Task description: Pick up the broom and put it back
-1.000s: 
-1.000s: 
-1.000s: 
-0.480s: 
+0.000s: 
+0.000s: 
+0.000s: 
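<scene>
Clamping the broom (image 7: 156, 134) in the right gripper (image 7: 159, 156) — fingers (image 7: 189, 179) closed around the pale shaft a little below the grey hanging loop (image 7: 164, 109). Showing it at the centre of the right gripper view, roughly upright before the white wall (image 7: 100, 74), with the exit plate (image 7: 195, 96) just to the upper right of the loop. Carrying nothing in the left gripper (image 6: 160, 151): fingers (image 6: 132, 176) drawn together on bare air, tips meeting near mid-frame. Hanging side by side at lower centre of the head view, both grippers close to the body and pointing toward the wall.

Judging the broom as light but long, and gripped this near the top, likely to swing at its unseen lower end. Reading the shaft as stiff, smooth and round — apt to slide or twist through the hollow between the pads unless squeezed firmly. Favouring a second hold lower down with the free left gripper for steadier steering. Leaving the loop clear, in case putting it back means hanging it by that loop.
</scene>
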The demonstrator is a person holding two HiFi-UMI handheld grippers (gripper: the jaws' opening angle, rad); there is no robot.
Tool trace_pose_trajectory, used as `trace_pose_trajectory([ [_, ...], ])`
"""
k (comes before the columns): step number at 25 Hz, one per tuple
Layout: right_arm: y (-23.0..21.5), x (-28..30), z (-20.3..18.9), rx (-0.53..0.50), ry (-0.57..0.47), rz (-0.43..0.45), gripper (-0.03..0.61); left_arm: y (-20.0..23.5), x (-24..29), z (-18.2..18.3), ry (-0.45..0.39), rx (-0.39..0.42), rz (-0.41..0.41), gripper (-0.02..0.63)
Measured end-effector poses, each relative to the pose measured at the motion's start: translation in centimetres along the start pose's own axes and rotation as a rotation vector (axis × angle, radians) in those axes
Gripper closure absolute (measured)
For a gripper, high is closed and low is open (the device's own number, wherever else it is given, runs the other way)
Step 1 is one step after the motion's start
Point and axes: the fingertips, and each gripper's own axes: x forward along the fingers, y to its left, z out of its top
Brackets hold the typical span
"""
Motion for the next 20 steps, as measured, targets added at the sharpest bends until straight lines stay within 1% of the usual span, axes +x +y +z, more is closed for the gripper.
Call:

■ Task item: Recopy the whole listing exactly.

■ Your solution:
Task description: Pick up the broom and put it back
-1.000s: 
-1.000s: 
-1.000s: 
-0.480s: 
+0.000s: 
+0.000s: 
+0.000s: 
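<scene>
Clamping the broom (image 7: 156, 134) in the right gripper (image 7: 159, 156) — fingers (image 7: 189, 179) closed around the pale shaft a little below the grey hanging loop (image 7: 164, 109). Showing it at the centre of the right gripper view, roughly upright before the white wall (image 7: 100, 74), with the exit plate (image 7: 195, 96) just to the upper right of the loop. Carrying nothing in the left gripper (image 6: 160, 151): fingers (image 6: 132, 176) drawn together on bare air, tips meeting near mid-frame. Hanging side by side at lower centre of the head view, both grippers close to the body and pointing toward the wall.

Judging the broom as light but long, and gripped this near the top, likely to swing at its unseen lower end. Reading the shaft as stiff, smooth and round — apt to slide or twist through the hollow between the pads unless squeezed firmly. Favouring a second hold lower down with the free left gripper for steadier steering. Leaving the loop clear, in case putting it back means hanging it by that loop.
</scene>
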The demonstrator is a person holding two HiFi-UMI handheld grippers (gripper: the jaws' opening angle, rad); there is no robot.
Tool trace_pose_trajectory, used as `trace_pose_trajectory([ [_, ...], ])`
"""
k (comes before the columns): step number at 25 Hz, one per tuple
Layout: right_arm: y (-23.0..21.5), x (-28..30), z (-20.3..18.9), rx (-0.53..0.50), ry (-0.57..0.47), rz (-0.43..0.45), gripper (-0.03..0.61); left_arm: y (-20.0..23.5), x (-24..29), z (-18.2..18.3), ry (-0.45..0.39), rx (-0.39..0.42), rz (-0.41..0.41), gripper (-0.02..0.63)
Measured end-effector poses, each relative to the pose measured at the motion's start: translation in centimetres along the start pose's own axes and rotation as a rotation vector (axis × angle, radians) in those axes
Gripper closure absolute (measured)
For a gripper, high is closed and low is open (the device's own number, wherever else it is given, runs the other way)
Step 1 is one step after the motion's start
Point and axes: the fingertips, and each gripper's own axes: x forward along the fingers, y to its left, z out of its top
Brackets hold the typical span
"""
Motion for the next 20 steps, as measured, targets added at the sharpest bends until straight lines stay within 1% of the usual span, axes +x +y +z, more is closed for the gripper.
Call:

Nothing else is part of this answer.